Charles Arthur On Technology
'If you are digitally promiscuous enough, your computerised little black book will start to overflow'
Jooi Ito is a blogger with friends. Lots of friends. So many, in fact, that the other day, when he tried to add one more to his electronic tally - as measured on the "social software" system Orkut, run by Google, he got a rather disconcerting message. "You have 1,024 friends," said the e-mail. "You can only have up to 1,000 friends. Before you can add more friends, you need to remove friends."
Jooi Ito is a blogger with friends. Lots of friends. So many, in fact, that the other day, when he tried to add one more to his electronic tally - as measured on the "social software" system Orkut, run by Google, he got a rather disconcerting message. "You have 1,024 friends," said the e-mail. "You can only have up to 1,000 friends. Before you can add more friends, you need to remove friends."
Short of hiring a hitman, what is a person to do? Calling the limit "the edge of Orkut", Ito nevertheless noted in a post-on on his blog (at http://joi.ito.com/archives/2004/12/19/the_edge_of_orkut.html) that the event "reminded me a bit of real life. I now need to forget someone every time I meet someone I want to remember because I'm having a buffer overflow on my people recognition memory".
You know you're down among the geeks when people describe the workings and, especially, failings of their brains in terms of computer processes. In fact, your brain can remember everyone you've met, and their names; the difficulty is recalling who, and which name matches which face.

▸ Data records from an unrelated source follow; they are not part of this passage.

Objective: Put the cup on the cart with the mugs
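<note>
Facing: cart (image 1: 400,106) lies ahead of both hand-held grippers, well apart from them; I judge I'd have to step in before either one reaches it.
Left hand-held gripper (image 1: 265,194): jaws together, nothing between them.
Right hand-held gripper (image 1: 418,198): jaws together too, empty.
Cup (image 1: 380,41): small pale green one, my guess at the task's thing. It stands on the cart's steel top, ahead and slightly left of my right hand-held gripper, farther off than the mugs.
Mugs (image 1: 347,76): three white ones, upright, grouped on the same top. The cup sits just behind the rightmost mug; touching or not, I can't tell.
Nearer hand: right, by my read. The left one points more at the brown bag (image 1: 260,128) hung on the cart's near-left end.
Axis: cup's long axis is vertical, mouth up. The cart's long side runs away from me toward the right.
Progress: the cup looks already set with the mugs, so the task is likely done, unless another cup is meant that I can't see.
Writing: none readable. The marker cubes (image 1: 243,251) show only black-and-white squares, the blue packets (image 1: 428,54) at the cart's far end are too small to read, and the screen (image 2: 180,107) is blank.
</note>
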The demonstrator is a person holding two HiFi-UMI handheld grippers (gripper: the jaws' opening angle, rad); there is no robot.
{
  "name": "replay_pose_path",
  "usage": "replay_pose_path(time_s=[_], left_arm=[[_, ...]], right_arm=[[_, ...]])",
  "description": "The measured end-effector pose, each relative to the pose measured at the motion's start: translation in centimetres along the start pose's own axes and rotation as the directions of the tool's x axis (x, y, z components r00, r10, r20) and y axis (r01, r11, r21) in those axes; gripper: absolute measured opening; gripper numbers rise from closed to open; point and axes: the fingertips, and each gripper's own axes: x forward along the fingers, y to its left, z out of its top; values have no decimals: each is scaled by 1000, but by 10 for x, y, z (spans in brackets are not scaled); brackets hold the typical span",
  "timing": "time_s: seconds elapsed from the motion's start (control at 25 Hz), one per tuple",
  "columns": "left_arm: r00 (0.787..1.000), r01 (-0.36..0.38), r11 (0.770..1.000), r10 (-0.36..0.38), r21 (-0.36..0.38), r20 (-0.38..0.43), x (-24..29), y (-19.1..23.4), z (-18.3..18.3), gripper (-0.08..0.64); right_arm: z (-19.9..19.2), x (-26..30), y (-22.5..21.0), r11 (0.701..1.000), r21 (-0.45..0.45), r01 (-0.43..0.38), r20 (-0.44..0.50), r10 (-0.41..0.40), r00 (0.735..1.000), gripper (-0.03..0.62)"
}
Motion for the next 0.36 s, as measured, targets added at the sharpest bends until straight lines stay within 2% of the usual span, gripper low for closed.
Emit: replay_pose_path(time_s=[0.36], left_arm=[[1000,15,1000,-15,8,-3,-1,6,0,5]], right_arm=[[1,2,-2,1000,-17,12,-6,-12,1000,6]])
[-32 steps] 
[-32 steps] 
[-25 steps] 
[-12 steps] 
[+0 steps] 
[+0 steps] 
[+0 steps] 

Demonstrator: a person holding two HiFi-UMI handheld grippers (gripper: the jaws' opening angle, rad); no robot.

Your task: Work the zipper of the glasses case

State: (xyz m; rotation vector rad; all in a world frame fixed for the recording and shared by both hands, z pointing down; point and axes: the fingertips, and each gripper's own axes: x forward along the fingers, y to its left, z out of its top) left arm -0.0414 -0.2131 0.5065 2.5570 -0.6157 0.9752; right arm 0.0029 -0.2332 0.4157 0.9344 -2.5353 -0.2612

Some are better at this than others; the actor Alan Alda suggests using mnemonics, linking something memorable to the person's name and face. "The only problem," he once remarked, "is that you find yourself saying, 'Ah, how are you Mr caulifower head?'."
Orkut (www.orkut.com) is one of dozens of "social software" systems that sprang up last year (along with sites such as Friendster.com and Linkedin.com) and have signed up tens of millions of users who somehow expected that we could let computers mediate our personal and professional friendships just as we have our viewing of news and e-mail.
Here's how it works. You sign up and search for people with common interests, or whom you know IRL (in real life). Then you look at the friends of your friends, and send them invitations offering to "link" to them, and thus expand your circle of "friends". If you're digitally promiscuous enough, you'll soon be bumping up against the limits of the network, and your computerised little black book will overflow and earn stern messages from the database manager. This isn't quite what Orkut meant when it said: "It is our mission to help you create a closer, more intimate network of friends. We hope to put you on the path to social bliss soon".
Another thing that reveals that Orkut is the creation of computer nerds rather than social scientists is that number, 1,024, which clearly triggered something in its computerised nervous system. If you're not computer literate, it's just another number. But to computer people, it's an ordinal number: two raised to the 10th power, or the maximum number of values you can record with 10 binary digits. The makers of Orkut clearly didn't expect anyone to have more than 1,000 friends, and only allocated a 10-bit number to the counter. Had they gone further, and offered a 16-bit binary number, then Ito could have carried on until he had 65,536 friends. Crank it up to 32 bits, and he could have had 4.2 billion friends - almost all of the planet.
However, social software has hit the same roadblock that so much software hits: it cannot adapt to the way that humans interact, and people are actually very obstinate about altering their behaviour. We rather like the procedures that we have developed over millions of years of evolution.
Take my own experience. After Christmas, my family took a brief break at a hotel, where the other guests happened to include a former senior executive of this paper. We got talking, and I met his partner (who is a senior writer on another national paper). Then we began talking about mutual friends, and realised that two professional violinists whom we knew separately had probably worked together at some point. "We must ask them," we agreed.
So, what was the outcome of those conversations? I had met someone whom I'd only known by name before, and discovered a potential new friend (the violinist the executive knows). Well, that's hardly 1,024 people, is it? No, but the difference is that I'll value and feel more confident about following up that contact than I would one from a random e-mail.